Зорин внимал ему с удовольствием, не забывая, впрочем, поглощать поджаристое, натертое чесноком и усыпанное специями мясо. А профессор вдохновенно развивал свой экспромт:
— Бедное, наивное человечество! Тешится стандартным набором софизмов и почитает себя умудренным многими познаниями. Вслед за хитромудрым Конфуцием посмеивается: «Кто там ищет черную кошку в темной комнате, где кошкой даже и не пахнет?». А само слепо мыкается по собственному обиталищу, не ведая, что за монстры расплодились тут на каждом углу. Пернатые жабы, пауки с крысиными головами, летучие мыши размером с доброго быка. А бабочки-упыри? А пятиметровых пиявок не угодно ли?

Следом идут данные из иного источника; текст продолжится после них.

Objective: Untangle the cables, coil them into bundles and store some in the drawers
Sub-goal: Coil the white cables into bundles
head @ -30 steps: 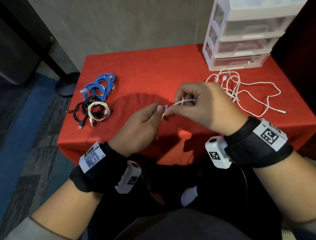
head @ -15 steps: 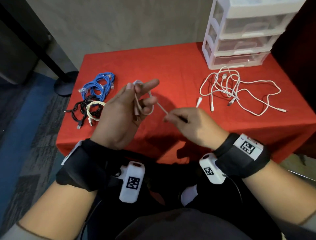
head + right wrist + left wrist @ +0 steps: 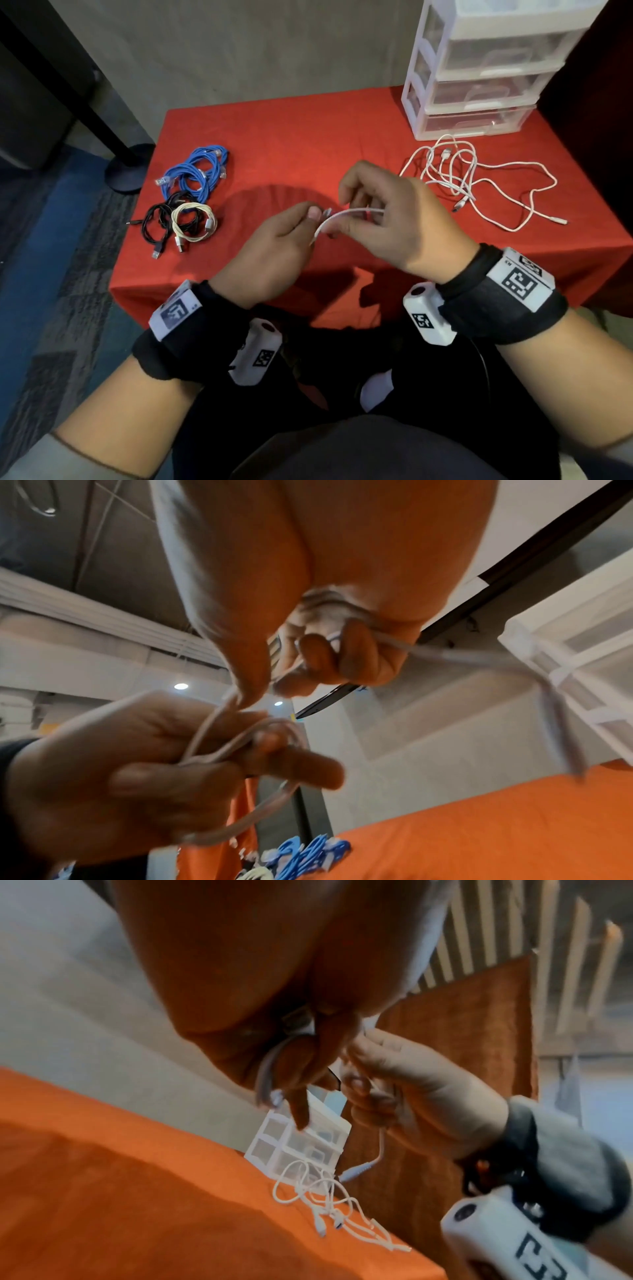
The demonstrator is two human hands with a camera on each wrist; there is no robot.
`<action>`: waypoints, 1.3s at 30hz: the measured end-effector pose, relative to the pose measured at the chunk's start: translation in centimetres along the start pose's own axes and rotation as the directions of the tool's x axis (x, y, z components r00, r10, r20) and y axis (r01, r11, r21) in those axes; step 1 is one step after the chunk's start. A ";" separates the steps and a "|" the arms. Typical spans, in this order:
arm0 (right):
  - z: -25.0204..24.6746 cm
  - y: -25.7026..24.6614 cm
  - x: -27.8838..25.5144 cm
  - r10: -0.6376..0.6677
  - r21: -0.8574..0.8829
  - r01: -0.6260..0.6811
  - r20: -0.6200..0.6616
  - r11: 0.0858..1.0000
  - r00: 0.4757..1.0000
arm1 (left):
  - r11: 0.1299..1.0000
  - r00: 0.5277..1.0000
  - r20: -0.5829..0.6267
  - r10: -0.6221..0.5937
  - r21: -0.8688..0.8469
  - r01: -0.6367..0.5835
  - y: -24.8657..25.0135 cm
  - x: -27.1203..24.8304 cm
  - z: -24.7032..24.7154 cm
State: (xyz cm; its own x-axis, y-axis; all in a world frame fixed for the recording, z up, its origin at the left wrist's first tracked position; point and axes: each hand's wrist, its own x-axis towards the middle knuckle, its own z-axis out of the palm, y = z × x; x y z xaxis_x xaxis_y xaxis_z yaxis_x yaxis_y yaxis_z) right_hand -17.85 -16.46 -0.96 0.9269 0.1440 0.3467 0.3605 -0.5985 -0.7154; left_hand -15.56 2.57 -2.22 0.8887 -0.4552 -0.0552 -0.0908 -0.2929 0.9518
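Both hands hold one thin white cable [image 3: 346,216] above the front of the red table [image 3: 308,137]. My left hand [image 3: 274,246] grips small loops of it [image 3: 219,750] in curled fingers. My right hand [image 3: 380,212] pinches the cable a short way along, its fingers curled round the strand [image 3: 342,639]. A loose tangle of white cables [image 3: 459,174] lies on the cloth to the right, seen too in the left wrist view [image 3: 329,1199]. Coiled blue cables [image 3: 195,171], a black coil [image 3: 161,219] and a cream coil [image 3: 193,222] lie at the left.
A white plastic drawer unit [image 3: 479,68] with clear, closed drawers stands at the table's back right corner. A dark stand base [image 3: 126,168] sits on the floor left of the table. The table's front edge is just below my hands.
My left hand has dropped from its raised position with the loops and come back beside the right. My right hand has moved up and right, drawing the cable to the left hand's fingertips.
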 end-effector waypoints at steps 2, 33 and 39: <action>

— Да вы, я вижу, не чужды мистицизма? — улыбнулся Зорин.
— А что такое — мистика? — возразил Фабиан. — То, что вы, глубокоуважаемый Денис Викторович, именуете мистицизмом, постоянно пребывает в самых моих прозаических буднях. Да и в ваших, кстати, тоже!
— Вот как? — Зорин воздел брови. — В моих буднях? Ну а если бы я вас попросил привести хотя бы один пример моего «будничного мистицизма»? Для иллюстрации, так сказать!
— Что ж, извольте! — поднял брошенную перчатку космический профессор. — Не будем ходить далеко, возьмем сегодняшний наш матч.
— Так! Еще интересней! — Зорин все больше входил во вкус этой неожиданной игры. — В чем же вы там усмотрели мистику? В том, что я себе ногу набок сковырнул не без вашей помощи?
— Отнюдь! В данном случае меня не нога, а майка ваша интересует. Майку вы, достопочтенный центрфорвард, изволили надеть с девятым номером…
Тут Фабиан с легкой полуулыбкой выдержал эффектную паузу. И завершил победно:
— А на деле-то ваш номер — тринадцатый!
Только что подцепленная маслина сорвалась с Зоринской вилки, тяжко плюхнулась в бокал с нарзаном. Флер и обаяние беседы моментально улетучились, как и приятный хмель из головы вмиг протрезвевшего редактора. Зорин застыл с подъятой вилкой, нелепо раскрыв рот и вперив остолбенелый взор в таинственного собеседника. А тот улыбался, как ни в чем не бывало:
— Ну-ну, Денис Викторович, дорогой! Что это на вас столбняк напал? Я только выполнил собственное ваше пожелание. А вы ведете себя так, словно вас отправили в нокдаун!
— Нокдаун? — пробормотал Зорин, потихоньку приходя в себя. — Ну нет, тут нокаутом попахивает! Согласно закону Авогадро.